WHAT YOU ARE ASKED TO DO
Pictures appear among the records below and must be omitted. Repeat exactly the lines from the line with "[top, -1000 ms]" to the line with "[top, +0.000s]", both included.

[DATA PROVIDED — start]

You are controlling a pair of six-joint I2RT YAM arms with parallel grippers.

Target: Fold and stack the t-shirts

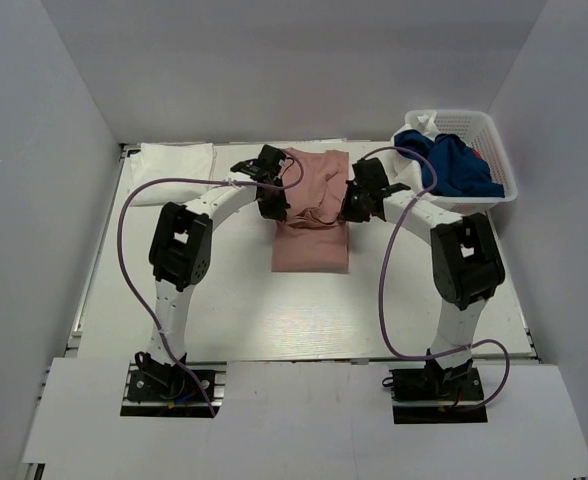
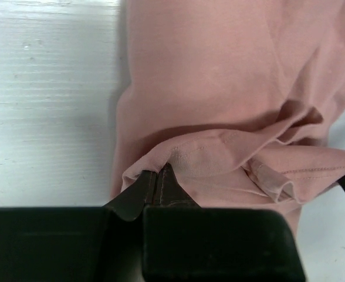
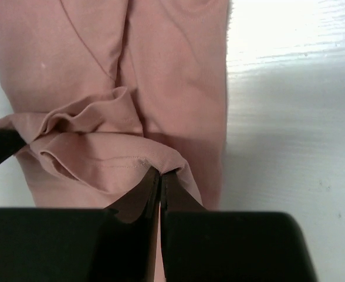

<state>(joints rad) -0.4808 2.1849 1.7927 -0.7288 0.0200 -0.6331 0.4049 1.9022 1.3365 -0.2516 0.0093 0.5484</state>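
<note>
The dusty pink t-shirt (image 1: 312,235) lies as a long folded strip at the middle back of the table. My left gripper (image 1: 272,207) is shut on its left hem corner (image 2: 161,161), and my right gripper (image 1: 351,213) is shut on its right hem corner (image 3: 163,164). Both hold that edge lifted and bunched over the strip's middle. A plain white t-shirt (image 1: 177,160) lies folded at the back left. A navy blue t-shirt (image 1: 454,165) is heaped in the basket. The white tee with red print cannot be made out.
A white plastic mesh basket (image 1: 499,160) stands at the back right, close to my right arm. White walls close in the table at the back and both sides. Purple cables loop from both arms over the table.
</note>
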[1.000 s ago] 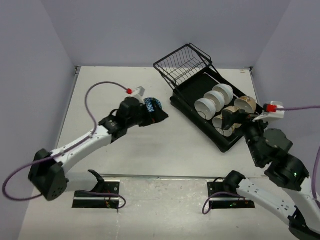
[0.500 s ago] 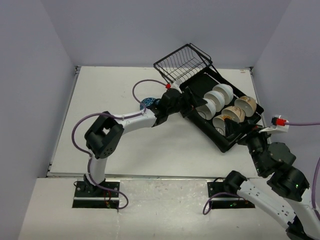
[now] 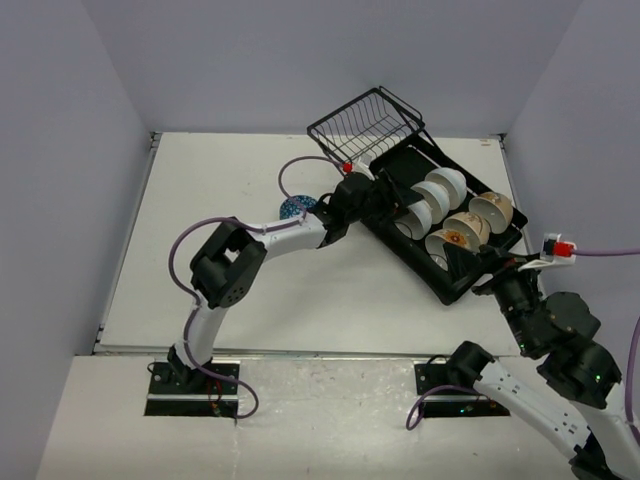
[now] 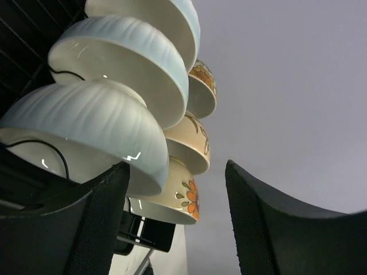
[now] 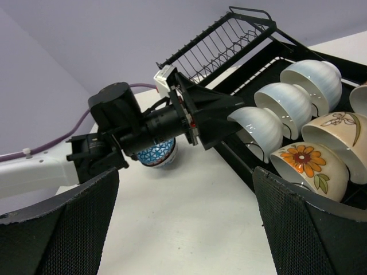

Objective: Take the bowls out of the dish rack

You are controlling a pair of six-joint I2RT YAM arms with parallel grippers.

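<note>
The left fingers (image 4: 94, 223) stand apart at the nearest white bowl (image 4: 86, 126) in the dish rack (image 3: 410, 160), its rim seemingly between them (contact unclear). The right fingers (image 5: 77, 223) gape wide, holding nothing, beside the rack's near end. A blue-patterned bowl (image 3: 295, 206) sits on the bench (image 3: 250, 290).

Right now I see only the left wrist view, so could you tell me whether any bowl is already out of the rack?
Observer: Yes, one blue-patterned bowl sits on the table beside the left arm, outside the dish rack.
Operator: Thank you. Where is the right arm?
Observer: The right gripper hangs open off the rack's near corner, holding nothing.
Operator: And where does the wire basket stand?
Observer: The wire basket sits tilted at the rack's far end, beyond the racked bowls.
</note>
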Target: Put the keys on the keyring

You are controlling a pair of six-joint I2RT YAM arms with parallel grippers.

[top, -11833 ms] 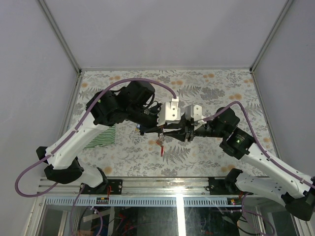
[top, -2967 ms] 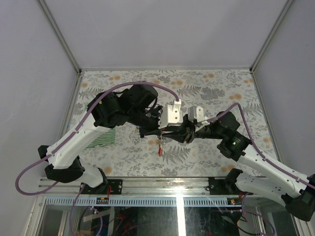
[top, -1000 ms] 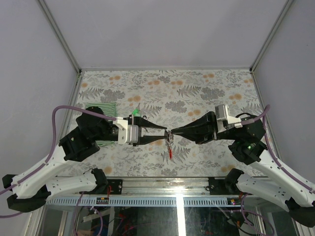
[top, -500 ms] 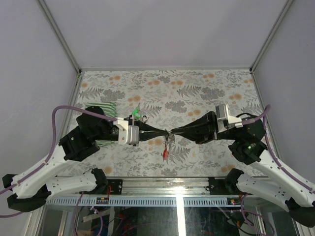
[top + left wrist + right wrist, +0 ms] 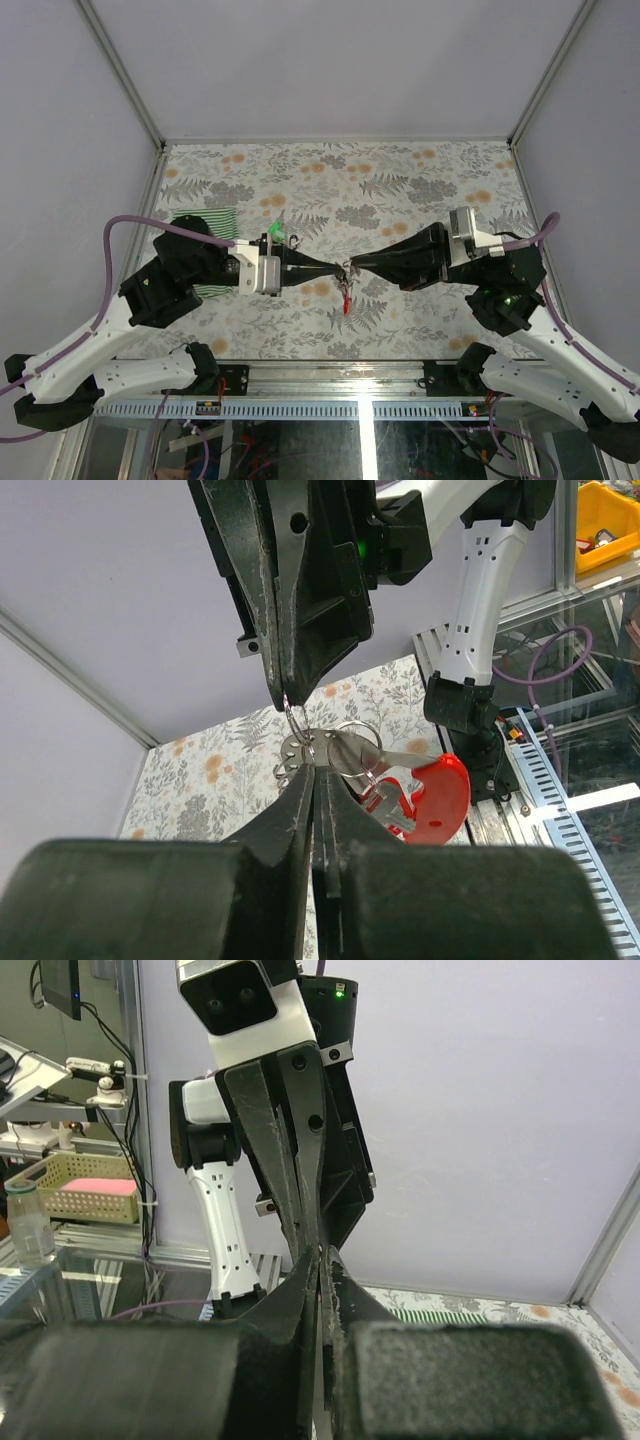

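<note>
Two hands tip to tip over the middle of the counter (image 5: 430,170): left hand (image 5: 338,268) reaching in from 9 o'clock, right hand (image 5: 354,266) from 3 o'clock, both lifted off the leaf-print surface. Left hand's fingers pressed together, pinching the bunch of keys (image 5: 385,802) at its top, right where the wire loops gather; exact piece in the pinch too small to tell. Right hand's fingers also pressed together, nipping a thin loop of the keyring (image 5: 298,730) at their very tip, at 12 o'clock of the bunch in the left wrist view. Second loop just beside it, at 3 o'clock of the first. Silvery keys and a red tag (image 5: 432,798) dangling below the pinch, clear of the counter; from above, red tag at 6 o'clock of the meeting fingertips. From the right wrist, both pairs of fingers edge-on, tips touching, bunch hidden behind them. Green-and-white striped cloth (image 5: 205,217) flat on the counter at 9 o'clock, partly under the left arm, well apart from the keys.
</note>
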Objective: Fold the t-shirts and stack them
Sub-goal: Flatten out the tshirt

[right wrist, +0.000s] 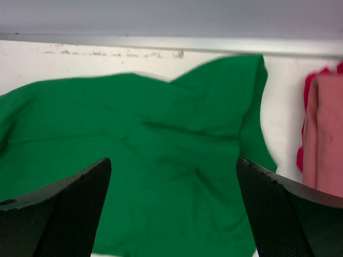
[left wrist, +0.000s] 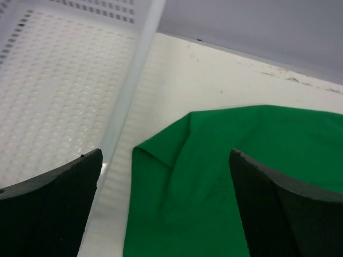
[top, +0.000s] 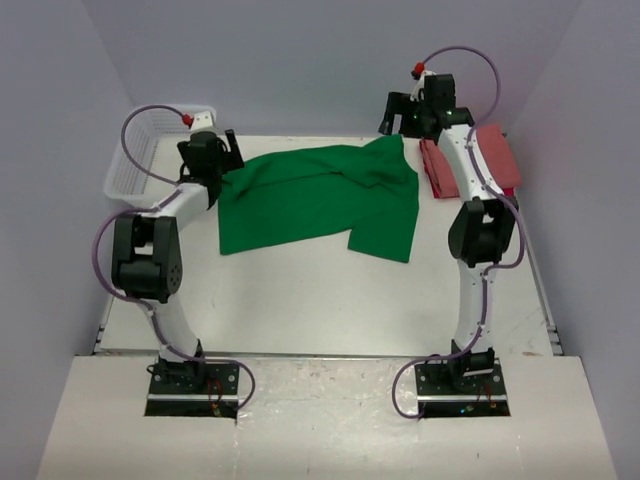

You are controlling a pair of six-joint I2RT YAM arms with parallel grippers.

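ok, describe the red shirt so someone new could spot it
Start at the white table and go to its far right corner. Right of the spread green shirt lies the red shirt. It alone is salmon-red and folded narrow.

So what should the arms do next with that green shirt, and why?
Probably lower both open grippers and pinch the far corners of the green t-shirt. The left gripper hangs over its left corner by the basket, the right gripper over its right corner near the salmon-red t-shirt, and neither holds cloth. The shirt lies spread but unfolded, so folding toward the arms seems next.
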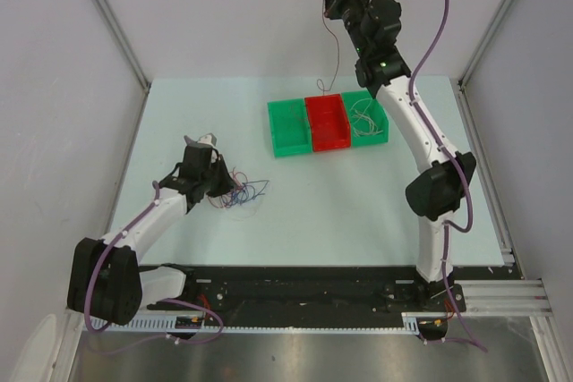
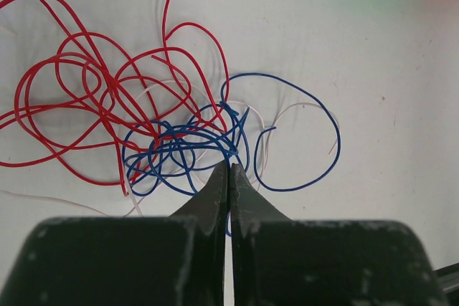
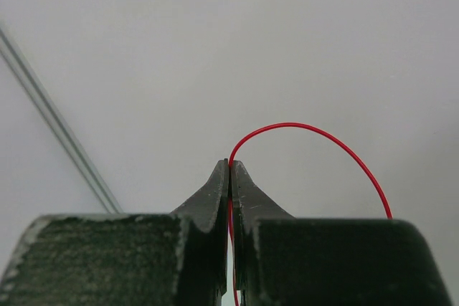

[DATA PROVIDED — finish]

TASK ANSWER
[top, -1000 ms] 
[top, -500 ms] 
[top + left wrist + right wrist, +0 ms] 

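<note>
Two hands tip to tip over the middle of the counter (image 5: 430,170): left hand (image 5: 338,268) reaching in from 9 o'clock, right hand (image 5: 354,266) from 3 o'clock, both lifted off the leaf-print surface. Left hand's fingers pressed together, pinching the bunch of keys (image 5: 385,802) at its top, right where the wire loops gather; exact piece in the pinch too small to tell. Right hand's fingers also pressed together, nipping a thin loop of the keyring (image 5: 298,730) at their very tip, at 12 o'clock of the bunch in the left wrist view. Second loop just beside it, at 3 o'clock of the first. Silvery keys and a red tag (image 5: 432,798) dangling below the pinch, clear of the counter; from above, red tag at 6 o'clock of the meeting fingertips. From the right wrist, both pairs of fingers edge-on, tips touching, bunch hidden behind them. Green-and-white striped cloth (image 5: 205,217) flat on the counter at 9 o'clock, partly under the left arm, well apart from the keys.
</note>
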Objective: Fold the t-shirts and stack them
Sub-goal: Flatten out the tshirt

[right wrist, +0.000s] 
[left wrist, +0.000s] 
[top, +0.000s] 

No more is needed to finish this exercise.